What is Soar?
November 13th, 2019
WHAT IS SOAR AND HOW DOES IT IMPROVE THREAT DETECTION AND REMEDIATION?
Organizations today must take advantage of critical business applications to drive growth. However, the threat landscape is constantly changing, with sophisticated, new cyberattacks launching with growing frequency across network, cloud and software-as-a-service environments. Organizations need to protect themselves against the risks of financial and brand damage as well as theft of assets.
Traditionally, organizations have deployed multiple single-purpose security systems to address specific types of threats. As each tool must scan the infra separately, intelligence gathered step is not shared with subsequent steps, creating gaps in protection. Further, these tools often only raise alarms rather than prevent attacks, leaving the SOC team overwhelmed with alerts and unable to respond quickly to critical incidents. To deal with this problem, organizations look for more security personnel and security tools as a last resort. Training and retaining these IT practitioners is also a challenging task.
SOAR has become a vital part of the SOC to improve the effectiveness of the cyber security operations.
What is SOAR?
Coined by research company Gartner, Security Orchestration, Automation and Response (SOAR) is a security operations and incident response approach used today to improve the efficiency, effectiveness and consistency of security operations.
To understand better what this means, let’s look separately at its components:
Cyber Security incidents are now more complex and extreme than they were before. Moreover, organizations are ineffective and inefficient in their ability to respond to these incidents.
Orchestration is the activity of organizing the different critical safety tools and technologies used within the technology stack (usually multiple vendors) to efficiently combine and communicate with each other in order to establish real, enforceable, observable and efficient incident response processes and workflows. People and processes also need to be properly orchestrated to ensure maximum efficiency.
It is a time-consuming and challenging process to manually detect and respond to cyber-incidents. There are hundreds of repetitive actions that need to be automated during the incident response phase. For example, analysts cannot manually manage the overwhelming security warnings received each day. If all of these alerts are not properly addressed, a new incident is likely to occur.
Automation is the machine driven approach of managing tasks and operations efficiently without the need for direct human intervention, reducing the time taken by automating routine tasks and applying machine learning to appropriate tasks. Automation usually takes place using playbooks and run books (the former containing sequential tasks and the latter containing predetermined actions based on decisions) to reduce or eliminate the mundane acts that need to be carried out.
Once an alert has been confirmed, the approach to addressing and managing the security incident, including triage, containment, remediation and more. Today, many actions are carried out automatically, such as quarantining files and disabling access to compromised accounts, to name a few, so incidents that once posed a real threat can be resolved quickly.

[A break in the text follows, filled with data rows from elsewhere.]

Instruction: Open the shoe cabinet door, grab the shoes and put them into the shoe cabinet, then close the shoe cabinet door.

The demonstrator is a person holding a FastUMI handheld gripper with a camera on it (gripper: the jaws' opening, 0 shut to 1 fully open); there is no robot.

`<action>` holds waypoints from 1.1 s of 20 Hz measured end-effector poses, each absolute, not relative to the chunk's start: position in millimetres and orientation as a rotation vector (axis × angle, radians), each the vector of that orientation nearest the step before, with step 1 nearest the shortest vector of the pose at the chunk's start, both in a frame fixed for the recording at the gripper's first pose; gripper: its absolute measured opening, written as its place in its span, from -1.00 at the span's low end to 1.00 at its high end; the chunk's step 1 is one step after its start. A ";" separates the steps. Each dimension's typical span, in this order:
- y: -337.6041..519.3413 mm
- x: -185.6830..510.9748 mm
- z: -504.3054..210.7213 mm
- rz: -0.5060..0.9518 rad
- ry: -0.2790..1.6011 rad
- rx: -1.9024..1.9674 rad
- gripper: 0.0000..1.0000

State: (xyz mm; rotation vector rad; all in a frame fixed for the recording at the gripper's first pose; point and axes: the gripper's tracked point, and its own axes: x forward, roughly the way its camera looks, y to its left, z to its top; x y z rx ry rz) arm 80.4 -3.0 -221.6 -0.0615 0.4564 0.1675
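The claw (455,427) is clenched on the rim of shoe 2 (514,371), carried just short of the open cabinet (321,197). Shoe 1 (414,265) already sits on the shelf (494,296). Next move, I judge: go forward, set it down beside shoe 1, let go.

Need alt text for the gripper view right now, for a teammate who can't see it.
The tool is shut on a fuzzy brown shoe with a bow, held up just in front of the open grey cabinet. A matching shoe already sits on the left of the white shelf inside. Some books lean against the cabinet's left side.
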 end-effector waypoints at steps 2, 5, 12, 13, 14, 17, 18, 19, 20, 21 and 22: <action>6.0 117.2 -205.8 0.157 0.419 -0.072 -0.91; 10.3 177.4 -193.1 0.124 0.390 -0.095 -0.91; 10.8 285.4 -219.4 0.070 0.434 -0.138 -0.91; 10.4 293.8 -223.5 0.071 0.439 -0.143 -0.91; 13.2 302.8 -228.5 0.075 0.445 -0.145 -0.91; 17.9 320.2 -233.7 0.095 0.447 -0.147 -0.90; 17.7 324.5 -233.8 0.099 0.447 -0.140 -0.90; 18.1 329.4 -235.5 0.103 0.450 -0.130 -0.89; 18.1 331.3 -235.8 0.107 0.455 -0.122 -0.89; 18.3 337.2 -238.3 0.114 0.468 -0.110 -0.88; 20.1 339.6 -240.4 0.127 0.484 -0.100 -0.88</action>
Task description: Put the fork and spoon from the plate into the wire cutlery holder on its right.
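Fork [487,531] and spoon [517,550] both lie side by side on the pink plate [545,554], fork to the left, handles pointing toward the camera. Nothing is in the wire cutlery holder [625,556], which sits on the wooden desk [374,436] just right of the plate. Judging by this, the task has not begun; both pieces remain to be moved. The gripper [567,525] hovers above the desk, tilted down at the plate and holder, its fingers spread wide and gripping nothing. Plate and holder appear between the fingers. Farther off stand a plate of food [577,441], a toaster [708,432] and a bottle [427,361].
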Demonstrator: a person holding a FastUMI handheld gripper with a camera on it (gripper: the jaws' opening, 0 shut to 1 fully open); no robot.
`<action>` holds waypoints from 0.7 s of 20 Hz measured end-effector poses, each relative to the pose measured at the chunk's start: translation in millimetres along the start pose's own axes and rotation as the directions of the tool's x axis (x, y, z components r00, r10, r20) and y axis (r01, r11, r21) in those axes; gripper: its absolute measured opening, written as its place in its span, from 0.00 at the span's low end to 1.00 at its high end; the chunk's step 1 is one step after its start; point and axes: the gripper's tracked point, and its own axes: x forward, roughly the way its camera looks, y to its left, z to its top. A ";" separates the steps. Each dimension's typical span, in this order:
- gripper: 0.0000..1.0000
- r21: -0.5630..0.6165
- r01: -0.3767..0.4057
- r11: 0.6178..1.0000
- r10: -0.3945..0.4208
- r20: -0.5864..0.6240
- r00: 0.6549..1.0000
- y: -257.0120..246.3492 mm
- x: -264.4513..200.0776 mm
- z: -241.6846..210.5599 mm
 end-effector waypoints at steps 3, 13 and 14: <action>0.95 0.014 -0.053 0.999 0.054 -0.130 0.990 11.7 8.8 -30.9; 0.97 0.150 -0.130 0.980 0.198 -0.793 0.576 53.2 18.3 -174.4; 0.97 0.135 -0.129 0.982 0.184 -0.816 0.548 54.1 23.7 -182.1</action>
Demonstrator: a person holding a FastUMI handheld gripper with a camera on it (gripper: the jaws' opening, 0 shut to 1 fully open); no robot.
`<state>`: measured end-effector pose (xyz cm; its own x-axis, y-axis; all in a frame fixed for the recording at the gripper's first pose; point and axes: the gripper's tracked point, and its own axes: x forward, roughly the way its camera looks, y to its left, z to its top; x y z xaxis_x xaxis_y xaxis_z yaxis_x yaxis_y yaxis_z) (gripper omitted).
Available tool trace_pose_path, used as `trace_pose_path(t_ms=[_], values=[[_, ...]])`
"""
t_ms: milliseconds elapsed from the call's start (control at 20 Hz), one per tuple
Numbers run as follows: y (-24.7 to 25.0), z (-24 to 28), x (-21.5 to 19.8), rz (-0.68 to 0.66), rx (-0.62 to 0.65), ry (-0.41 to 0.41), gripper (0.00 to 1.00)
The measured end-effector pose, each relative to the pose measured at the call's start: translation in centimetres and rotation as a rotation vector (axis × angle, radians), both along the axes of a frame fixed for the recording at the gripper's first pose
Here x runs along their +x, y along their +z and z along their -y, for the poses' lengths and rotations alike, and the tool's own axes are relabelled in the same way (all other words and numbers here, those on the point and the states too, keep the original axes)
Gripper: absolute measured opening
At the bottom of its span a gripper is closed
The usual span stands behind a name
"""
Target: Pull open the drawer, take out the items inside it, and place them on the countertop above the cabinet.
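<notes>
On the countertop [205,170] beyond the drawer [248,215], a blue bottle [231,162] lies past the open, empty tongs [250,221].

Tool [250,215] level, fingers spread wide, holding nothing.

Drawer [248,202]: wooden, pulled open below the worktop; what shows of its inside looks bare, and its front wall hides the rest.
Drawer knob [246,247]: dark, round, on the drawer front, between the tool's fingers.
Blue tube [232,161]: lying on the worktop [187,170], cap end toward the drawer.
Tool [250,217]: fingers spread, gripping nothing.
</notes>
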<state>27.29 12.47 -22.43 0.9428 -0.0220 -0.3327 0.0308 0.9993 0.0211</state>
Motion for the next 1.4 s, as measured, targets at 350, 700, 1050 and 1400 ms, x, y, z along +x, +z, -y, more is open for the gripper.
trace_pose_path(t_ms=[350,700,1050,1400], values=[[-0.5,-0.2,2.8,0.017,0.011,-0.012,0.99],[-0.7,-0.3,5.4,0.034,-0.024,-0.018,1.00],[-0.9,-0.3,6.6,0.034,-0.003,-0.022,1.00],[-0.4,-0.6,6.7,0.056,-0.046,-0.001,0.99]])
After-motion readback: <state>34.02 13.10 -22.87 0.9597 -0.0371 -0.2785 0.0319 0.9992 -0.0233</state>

Dashboard and Reporting: SOAR’s dashboard and reporting capabilities generate reports for different stakeholders such as analysts, the Chief Information Security Officer (CISO), SOC managers and other SOAR-related security experts. The goal is to gain better intelligence of security and to learn lessons from by doing retrospective analysis.
Is SOAR different from SIEM? Do we need SOAR if we have SIEM?
To be able to differentiate between normal and unusual behaviour, a typical SIEM needs regular tuning and update, which will be done by a SOC engineer. Even after the SIEM is fine-tuned, the alert response is going to be a manual process. From reviewing and investigating the alert to determine if the alert is a false positive, to actually mitigating the issue if the alert was legitimate, is done manually. This is where SOAR comes to play. While the SIEM analyses the logs and detects the potential threats and generates alerts, SOAR takes the alerts to the next level by responding to it, triaging the issue, and applying the mitigation steps. SOAR can hence add significant value to the already existing SIEM.
The Conjunction of SIEM and SOAR
AT& T Cybersecurity being one of the best in the market has the answer for this. USM Anywhere’s out-of-the-box security orchestration features help you respond to incidents quickly and efficiently. However, when it comes to the automation of incident response actions, many teams are cautious since traditional automated response solutions have not offered the granularity of control required to ensure success in each organization’s unique environment.
USM Anywhere makes it simple to create customized, granular security orchestration rules that automate the incident response actions that make the most sense for, and that align to the particular infrastructure of, your organization.
If certain activity is significant to your organization, you can tap into the extensive event logs USM Anywhere collects from a wide variety of data sources to set up an appropriate automated response action.
For example, you can set up an orchestration rule in USM Anywhere to protect a critical server from brute force attacks by automating the process to action your firewall to block the IP addresses of the attacking servers.
If malware has taken control of a system or communication is detected to a known malicious host, using an automated orchestrated response you can automatically shut it down or isolate the system to avoid cross-contamination to other systems.